Work request —
If a record holds a picture, leave the picture out and restate everything else word for word.

── Records to process

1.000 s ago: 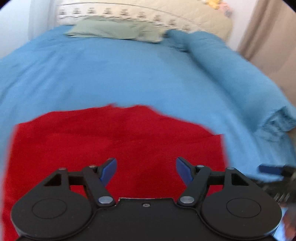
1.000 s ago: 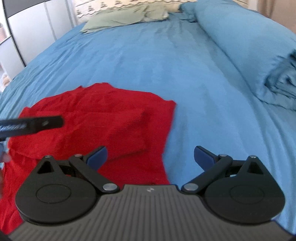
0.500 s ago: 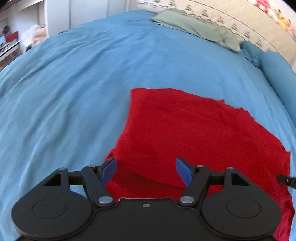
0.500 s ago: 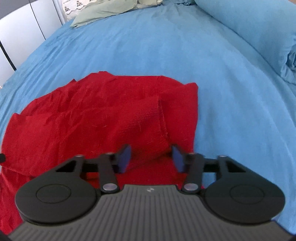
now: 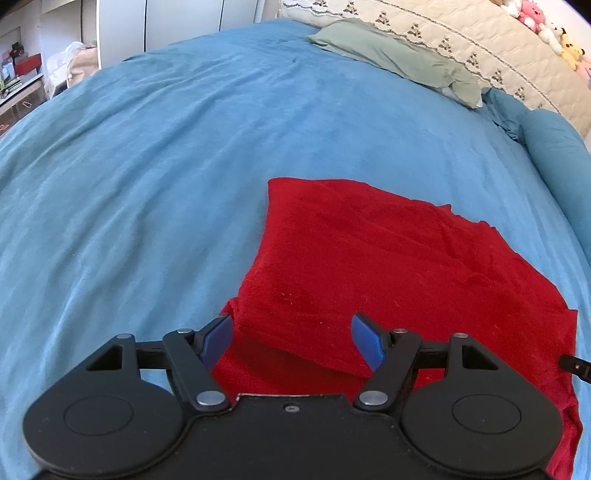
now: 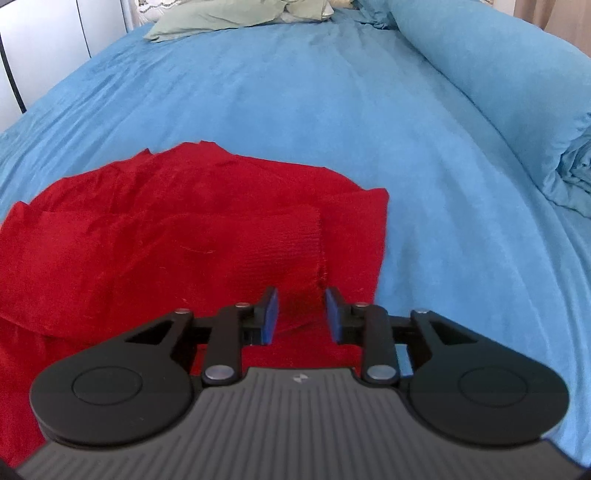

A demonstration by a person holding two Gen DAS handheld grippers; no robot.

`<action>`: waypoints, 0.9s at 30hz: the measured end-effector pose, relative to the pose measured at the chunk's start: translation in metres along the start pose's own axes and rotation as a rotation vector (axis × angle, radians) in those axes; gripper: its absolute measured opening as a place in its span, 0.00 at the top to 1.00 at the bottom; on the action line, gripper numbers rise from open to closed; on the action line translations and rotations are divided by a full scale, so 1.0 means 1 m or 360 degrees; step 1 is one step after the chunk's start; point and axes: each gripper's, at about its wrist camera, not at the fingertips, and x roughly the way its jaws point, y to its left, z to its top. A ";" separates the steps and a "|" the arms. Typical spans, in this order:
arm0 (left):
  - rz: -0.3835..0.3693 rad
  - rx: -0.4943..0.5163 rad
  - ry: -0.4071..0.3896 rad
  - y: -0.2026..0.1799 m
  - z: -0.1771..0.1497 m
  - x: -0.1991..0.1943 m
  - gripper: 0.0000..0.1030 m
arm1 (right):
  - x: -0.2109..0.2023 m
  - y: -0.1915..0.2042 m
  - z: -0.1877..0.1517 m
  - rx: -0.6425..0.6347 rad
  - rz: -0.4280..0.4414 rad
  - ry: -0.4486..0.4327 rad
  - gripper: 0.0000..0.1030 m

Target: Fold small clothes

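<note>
No readable text or brand showing anywhere; only a small pale mark on the right gripper body, not legible.

Red garment (image 5: 388,266) is lying on the blue bedspread (image 5: 147,192), near edge of the bed, partly folded. Left wrist view: its left edge is running straight, far corner squared, a folded layer overlapping the lower part. Right wrist view: a ribbed cuff-like flap (image 6: 288,236) is sitting on top, right edge of the garment ending just right of it. Fabric is looking knit, slightly wrinkled.

Left gripper (image 5: 291,341) is sitting wide open over the garment's near-left corner, blue pads (image 5: 218,339) well apart, holding nothing. Right gripper (image 6: 301,314) is partly closed with the pads straddling a raised ridge of red cloth under the flap; cannot tell whether they are actually pinching it.

Bare bedspread is extending left of and beyond the garment, and to its right. Rolled blue duvet (image 6: 498,74) is bounding the right side. Green pillow (image 5: 399,55) and quilted headboard (image 5: 461,37) are sitting at the far end, well apart from the garment. Plush toys (image 5: 546,26) are lining the headboard top.
</note>
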 end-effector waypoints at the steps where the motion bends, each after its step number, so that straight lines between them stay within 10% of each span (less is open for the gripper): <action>1: -0.0001 -0.0001 0.0002 0.001 0.000 0.001 0.27 | 0.002 0.001 0.000 0.0004 -0.0011 0.0008 0.56; 6: -0.0003 -0.0001 0.0005 0.003 0.002 0.001 0.27 | 0.016 -0.003 0.000 0.0084 -0.0068 0.0059 0.44; 8: 0.0001 0.0002 0.0004 0.002 0.002 0.002 0.27 | 0.019 -0.005 -0.001 0.0108 -0.0052 0.0051 0.50; 10: 0.0003 -0.0001 0.0003 0.003 0.003 0.002 0.27 | 0.015 -0.004 0.000 0.0081 -0.0056 0.0033 0.79; 27: -0.0025 0.0070 -0.0001 -0.003 -0.002 -0.001 0.27 | 0.006 -0.010 -0.005 0.0017 -0.0260 0.0036 0.79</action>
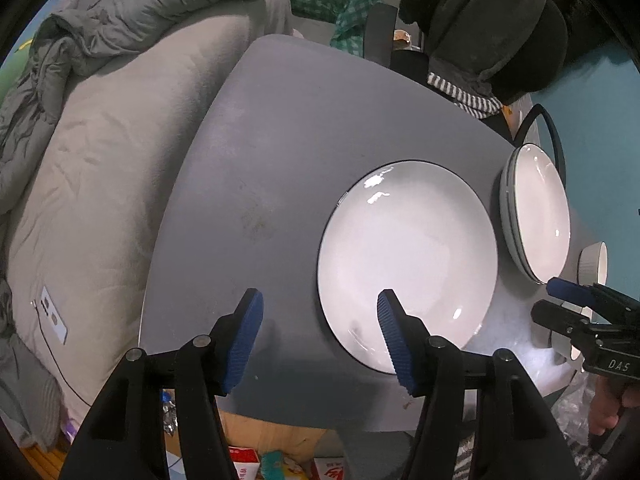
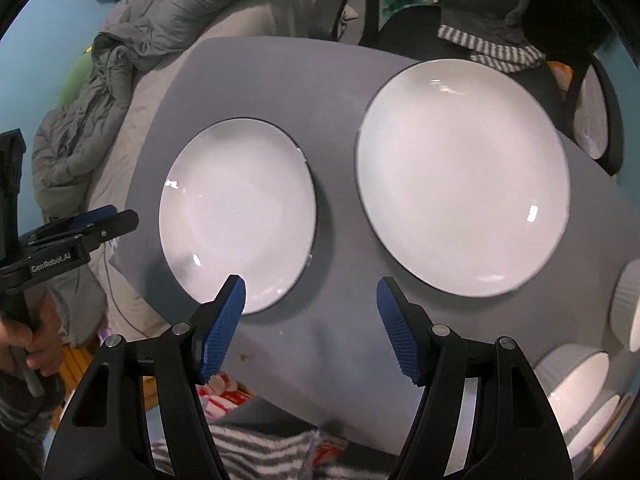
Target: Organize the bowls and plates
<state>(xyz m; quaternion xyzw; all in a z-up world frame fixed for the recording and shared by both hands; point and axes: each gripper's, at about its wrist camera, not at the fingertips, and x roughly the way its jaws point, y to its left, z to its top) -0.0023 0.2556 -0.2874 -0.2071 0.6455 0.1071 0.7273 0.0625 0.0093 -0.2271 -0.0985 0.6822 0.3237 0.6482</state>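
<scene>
I am looking down on the grey table (image 1: 280, 152), with a bed (image 1: 108, 184) of rumpled bedding lying beside it on the left-wrist view's left. Two white plates are sitting on the table, near each other but apart and not stacked. The bigger plate (image 2: 460, 176) is lying toward the far right, and in the left-wrist view it is showing banded edges, so it may already be a small stack; I cannot tell for sure. The smaller plate (image 1: 408, 264) is lying alone, nearer my left side.

At the table's right edge I am seeing ribbed white bowls (image 2: 576, 376), at least two of them close together near the corner, though the fisheye is squashing them and I cannot tell whether any are nested.

My left gripper (image 1: 320, 340) is pointing down with its jaws standing about half apart, holding nothing; one blue pad is showing over the smaller plate's near rim, the other over bare table. My right gripper (image 2: 312, 324) is hanging with jaws wide, empty, over the bare strip between the two plates.

As I am judging it, the job is barely under way: plates are needing to go onto one pile, bowls into another, and nothing is yet in either grip
</scene>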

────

The answer —
1.000 s ago: 
1.000 s ago: 
0.500 s ago: 
0.500 s ago: 
now: 
now: 

A demonstration by a person holding two Gen DAS handheld grippers; no robot.

`<action>`: waypoints, 0.9s at 30hz: the measured end-effector pose, relative to the pose measured at the chunk's start: translation in metres along the start pose's own axes and rotation as a rotation vector (axis × angle, radians) in those axes; gripper: its absolute measured opening as a place in its span, 0.00 at the top to 1.00 at the bottom; on the action line, gripper numbers rise from open to closed; on the action line translations and rotations are divided by a full scale, so 1.0 means 1 m or 360 degrees; step 1 is one step after the chunk's start; point and axes: each gripper's, at about its wrist camera, not at the fingertips, and x roughly the way its jaws point, y to its left, z to its top. A ";" separates the steps and a "|" the arms. Typical spans, in this order:
arm0 (left):
  - rz: -0.3835..0.3693 rad
  - rx: -0.4943..0.5163 rad
  - ry: -0.4071..0.3896 rad
  - y: -0.2026..0.1799 m
  - z: -0.1771..0.1497 m
  - x: -0.1991..0.1943 m
  - gripper: 0.0000..0.1030 m
arm1 (right):
  - x: -0.2109..0.2023 m
  - y: -0.1915..0.2042 m
  - z: -0.1877..0.1517 m
  - rx: -0.6425..0.6347 rad
  - rz: -0.4280..0.4414 rad
  - ry: -0.4486..0.4327 rad
  - gripper: 0.0000..0.1030 m

Target: Fold small clothes

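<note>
No readable text or brand showing anywhere; only a small pale mark on the right gripper body, not legible.

Red garment (image 5: 388,266) is lying on the blue bedspread (image 5: 147,192), near edge of the bed, partly folded. Left wrist view: its left edge is running straight, far corner squared, a folded layer overlapping the lower part. Right wrist view: a ribbed cuff-like flap (image 6: 288,236) is sitting on top, right edge of the garment ending just right of it. Fabric is looking knit, slightly wrinkled.

Left gripper (image 5: 291,341) is sitting wide open over the garment's near-left corner, blue pads (image 5: 218,339) well apart, holding nothing. Right gripper (image 6: 301,314) is partly closed with the pads straddling a raised ridge of red cloth under the flap; cannot tell whether they are actually pinching it.

Bare bedspread is extending left of and beyond the garment, and to its right. Rolled blue duvet (image 6: 498,74) is bounding the right side. Green pillow (image 5: 399,55) and quilted headboard (image 5: 461,37) are sitting at the far end, well apart from the garment. Plush toys (image 5: 546,26) are lining the headboard top.
</note>
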 end-effector waypoints at the steps where the motion bends, each after its step number, so that straight lines between them stay within 10% of each span (less is open for the gripper): <action>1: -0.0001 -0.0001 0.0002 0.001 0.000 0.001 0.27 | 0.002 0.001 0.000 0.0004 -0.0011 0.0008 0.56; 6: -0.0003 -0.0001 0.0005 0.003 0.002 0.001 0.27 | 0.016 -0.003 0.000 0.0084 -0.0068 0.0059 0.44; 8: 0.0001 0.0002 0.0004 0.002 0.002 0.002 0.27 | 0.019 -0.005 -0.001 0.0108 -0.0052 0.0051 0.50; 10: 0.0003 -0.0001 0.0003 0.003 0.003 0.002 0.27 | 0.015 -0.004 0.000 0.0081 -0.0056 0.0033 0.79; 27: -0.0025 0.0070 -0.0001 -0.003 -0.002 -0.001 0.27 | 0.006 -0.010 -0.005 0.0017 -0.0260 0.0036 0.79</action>
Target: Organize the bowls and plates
<state>(xyz m; quaternion xyzw; all in a z-up world frame fixed for the recording and shared by both hands; point and axes: each gripper's, at about its wrist camera, not at the fingertips, and x roughly the way its jaws point, y to its left, z to its top) -0.0023 0.2556 -0.2874 -0.2071 0.6455 0.1071 0.7273 0.0625 0.0093 -0.2271 -0.0985 0.6822 0.3237 0.6482</state>
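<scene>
I am looking down on the grey table (image 1: 280, 152), with a bed (image 1: 108, 184) of rumpled bedding lying beside it on the left-wrist view's left. Two white plates are sitting on the table, near each other but apart and not stacked. The bigger plate (image 2: 460, 176) is lying toward the far right, and in the left-wrist view it is showing banded edges, so it may already be a small stack; I cannot tell for sure. The smaller plate (image 1: 408, 264) is lying alone, nearer my left side.

At the table's right edge I am seeing ribbed white bowls (image 2: 576, 376), at least two of them close together near the corner, though the fisheye is squashing them and I cannot tell whether any are nested.

My left gripper (image 1: 320, 340) is pointing down with its jaws standing about half apart, holding nothing; one blue pad is showing over the smaller plate's near rim, the other over bare table. My right gripper (image 2: 312, 324) is hanging with jaws wide, empty, over the bare strip between the two plates.

As I am judging it, the job is barely under way: plates are needing to go onto one pile, bowls into another, and nothing is yet in either grip
</scene>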

This finishes the response to the exercise.